In fact, for the fast row, the number equal to the axis can be placed on either side, or even on both sides, because both sides are symmetrical. So it doesn't matter. In addition, we play recursion next. As long as the left is less than or equal to the right, it must be right after the order is finally arranged.

void quickSort(vector<int>& v, int leftBound, int rightBound) {
	if (leftBound >= rightBound)return;
	//Note that the recursive base here is the same as before
	int left = leftBound + 1;
	int right = rightBound - 1;//right all three are open intervals
	int mid = left;
	int pirotSmall = min(v[leftBound], v[rightBound]);
	int pirotBig = max(v[leftBound], v[rightBound]);
	cout << "small and big :" << pirotSmall << "  " << pirotBig << endl;
	while (mid <= right) {
		if (v[mid] <= pirotSmall) {
			swap(v, mid, left);
			mid++;
			left++;
		}
		else if (v[mid] >= pirotBig) {
			swap(v, right, mid);
			right--;
		}
		else {
			mid++;
		}
	}
	cout << "before swap:" << endl;
	print(v);
	swap(v, left - 1, leftBound);
	swap(v, mid, rightBound);
	cout << "after swap" << endl;
	print(v);
	quickSort(v, leftBound, left - 2);
	quickSort(v, left, mid - 1);
	quickSort(v, mid + 1, rightBound);
}

  There is a BUG in the above writing, that is, when recursion is only two elements, and when it is in reverse order, the recursive circle is still in reverse order!!!

Why is there such a problem?

You have a problem that has been ignored, that is, your left and right endpoints.
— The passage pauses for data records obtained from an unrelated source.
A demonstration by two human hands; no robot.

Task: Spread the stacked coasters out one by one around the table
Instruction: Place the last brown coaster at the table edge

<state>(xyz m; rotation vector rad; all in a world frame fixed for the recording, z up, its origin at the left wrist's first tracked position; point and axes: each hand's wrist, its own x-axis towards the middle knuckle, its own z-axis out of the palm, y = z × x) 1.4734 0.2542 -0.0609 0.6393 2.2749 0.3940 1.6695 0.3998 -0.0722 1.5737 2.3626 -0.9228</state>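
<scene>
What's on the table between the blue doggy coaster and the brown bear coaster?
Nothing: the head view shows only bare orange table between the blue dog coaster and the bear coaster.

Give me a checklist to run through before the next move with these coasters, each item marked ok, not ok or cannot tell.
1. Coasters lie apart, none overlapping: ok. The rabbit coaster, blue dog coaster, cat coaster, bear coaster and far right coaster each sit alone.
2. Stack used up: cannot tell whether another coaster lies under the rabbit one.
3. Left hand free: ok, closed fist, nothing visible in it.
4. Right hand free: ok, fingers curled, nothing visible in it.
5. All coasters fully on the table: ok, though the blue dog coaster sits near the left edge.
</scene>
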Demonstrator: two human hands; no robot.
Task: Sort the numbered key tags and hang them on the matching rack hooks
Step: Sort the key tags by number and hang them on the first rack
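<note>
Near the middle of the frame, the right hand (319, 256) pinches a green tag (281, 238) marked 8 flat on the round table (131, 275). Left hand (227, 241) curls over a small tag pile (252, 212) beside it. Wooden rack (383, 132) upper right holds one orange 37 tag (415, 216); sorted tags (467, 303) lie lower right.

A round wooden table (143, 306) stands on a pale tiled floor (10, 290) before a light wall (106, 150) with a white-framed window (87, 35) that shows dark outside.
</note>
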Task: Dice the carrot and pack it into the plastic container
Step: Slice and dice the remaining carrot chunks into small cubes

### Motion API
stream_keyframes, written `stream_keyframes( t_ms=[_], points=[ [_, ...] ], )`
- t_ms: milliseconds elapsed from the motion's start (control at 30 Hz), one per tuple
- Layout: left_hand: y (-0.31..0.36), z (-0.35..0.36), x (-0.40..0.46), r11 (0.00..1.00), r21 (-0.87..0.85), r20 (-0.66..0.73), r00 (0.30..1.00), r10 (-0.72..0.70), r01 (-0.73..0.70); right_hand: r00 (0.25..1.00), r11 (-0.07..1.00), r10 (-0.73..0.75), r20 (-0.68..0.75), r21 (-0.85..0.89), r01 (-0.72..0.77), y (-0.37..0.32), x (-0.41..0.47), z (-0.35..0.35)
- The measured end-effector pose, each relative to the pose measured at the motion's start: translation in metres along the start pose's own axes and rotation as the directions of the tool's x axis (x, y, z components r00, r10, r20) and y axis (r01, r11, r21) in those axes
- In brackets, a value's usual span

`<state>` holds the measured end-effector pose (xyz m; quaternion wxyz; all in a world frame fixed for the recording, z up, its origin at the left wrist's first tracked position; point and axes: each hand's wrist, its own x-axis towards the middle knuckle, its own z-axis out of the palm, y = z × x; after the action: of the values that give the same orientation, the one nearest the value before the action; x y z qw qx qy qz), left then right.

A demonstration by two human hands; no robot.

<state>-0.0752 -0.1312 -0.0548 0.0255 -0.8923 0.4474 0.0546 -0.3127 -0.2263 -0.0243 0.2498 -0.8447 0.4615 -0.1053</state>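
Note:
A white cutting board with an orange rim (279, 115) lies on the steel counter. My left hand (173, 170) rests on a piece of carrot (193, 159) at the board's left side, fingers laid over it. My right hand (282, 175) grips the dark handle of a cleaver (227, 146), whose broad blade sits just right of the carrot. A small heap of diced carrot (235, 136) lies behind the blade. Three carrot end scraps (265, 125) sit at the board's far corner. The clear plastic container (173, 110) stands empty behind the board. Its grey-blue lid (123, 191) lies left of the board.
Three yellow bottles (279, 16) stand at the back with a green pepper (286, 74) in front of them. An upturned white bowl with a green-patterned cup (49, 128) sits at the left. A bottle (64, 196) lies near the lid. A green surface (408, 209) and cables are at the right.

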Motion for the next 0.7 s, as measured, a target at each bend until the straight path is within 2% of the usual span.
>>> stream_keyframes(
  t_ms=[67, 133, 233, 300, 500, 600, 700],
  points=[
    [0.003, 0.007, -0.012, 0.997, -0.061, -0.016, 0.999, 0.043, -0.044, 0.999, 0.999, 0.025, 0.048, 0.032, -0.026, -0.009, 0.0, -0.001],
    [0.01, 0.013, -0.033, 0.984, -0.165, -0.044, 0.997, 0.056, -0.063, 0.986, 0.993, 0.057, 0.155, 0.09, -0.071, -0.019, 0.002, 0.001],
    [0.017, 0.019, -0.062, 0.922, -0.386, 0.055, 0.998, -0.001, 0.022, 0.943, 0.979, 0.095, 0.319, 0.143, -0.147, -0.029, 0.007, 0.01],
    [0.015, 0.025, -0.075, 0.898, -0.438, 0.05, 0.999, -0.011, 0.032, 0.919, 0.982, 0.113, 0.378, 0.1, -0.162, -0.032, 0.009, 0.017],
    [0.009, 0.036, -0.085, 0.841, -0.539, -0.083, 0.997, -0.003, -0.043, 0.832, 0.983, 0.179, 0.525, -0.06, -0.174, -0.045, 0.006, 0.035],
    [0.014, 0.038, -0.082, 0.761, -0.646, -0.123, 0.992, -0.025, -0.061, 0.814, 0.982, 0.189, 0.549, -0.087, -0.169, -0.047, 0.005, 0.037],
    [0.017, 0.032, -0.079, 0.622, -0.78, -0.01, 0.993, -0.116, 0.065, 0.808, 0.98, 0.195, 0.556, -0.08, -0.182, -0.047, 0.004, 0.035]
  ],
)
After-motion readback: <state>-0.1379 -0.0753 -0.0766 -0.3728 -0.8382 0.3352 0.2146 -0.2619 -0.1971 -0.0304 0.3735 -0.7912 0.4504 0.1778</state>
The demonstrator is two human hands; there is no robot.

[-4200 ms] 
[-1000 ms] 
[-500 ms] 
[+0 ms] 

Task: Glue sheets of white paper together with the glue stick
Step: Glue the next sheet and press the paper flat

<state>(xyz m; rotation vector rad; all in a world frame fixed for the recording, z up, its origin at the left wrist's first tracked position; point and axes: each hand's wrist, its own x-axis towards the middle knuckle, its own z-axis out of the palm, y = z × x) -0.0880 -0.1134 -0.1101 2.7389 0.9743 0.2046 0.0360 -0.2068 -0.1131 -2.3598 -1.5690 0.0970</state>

Your two axes are selected according to the size, but you have not adjusted the size of the last two endpoints, that is, the left endpoint may be larger than the right endpoint!!!

void quickSort(vector<int>& v, int leftBound, int rightBound) {
	if (leftBound >= rightBound)return;
	//Note that the recursive base here is the same as before
	int left = leftBound + 1;
	int right = rightBound - 1;//right all three are open intervals
	int mid = left;
	int pirotSmall = min(v[leftBound], v[rightBound]);
	int pirotBig = max(v[leftBound], v[rightBound]);
	if (v[leftBound] > v[rightBound])swap(v, leftBound, rightBound);
	while (mid <= right) {
		if (v[mid] <= pirotSmall) {
			swap(v, mid, left);
			mid++;
			left++;
		}
		else if (v[mid] >= pirotBig) {
			swap(v, right, mid);
			right--;
		}
		else {
			mid++;
		}
	}

	swap(v, left - 1, leftBound);
	swap(v, mid, rightBound);
	quickSort(v, leftBound, left - 2);
	quickSort(v, left, mid - 1);
	quickSort(v, mid + 1, rightBound);
}

Sure enough, it is the problem of the left and right boundaries mentioned above. This is directly passed!!!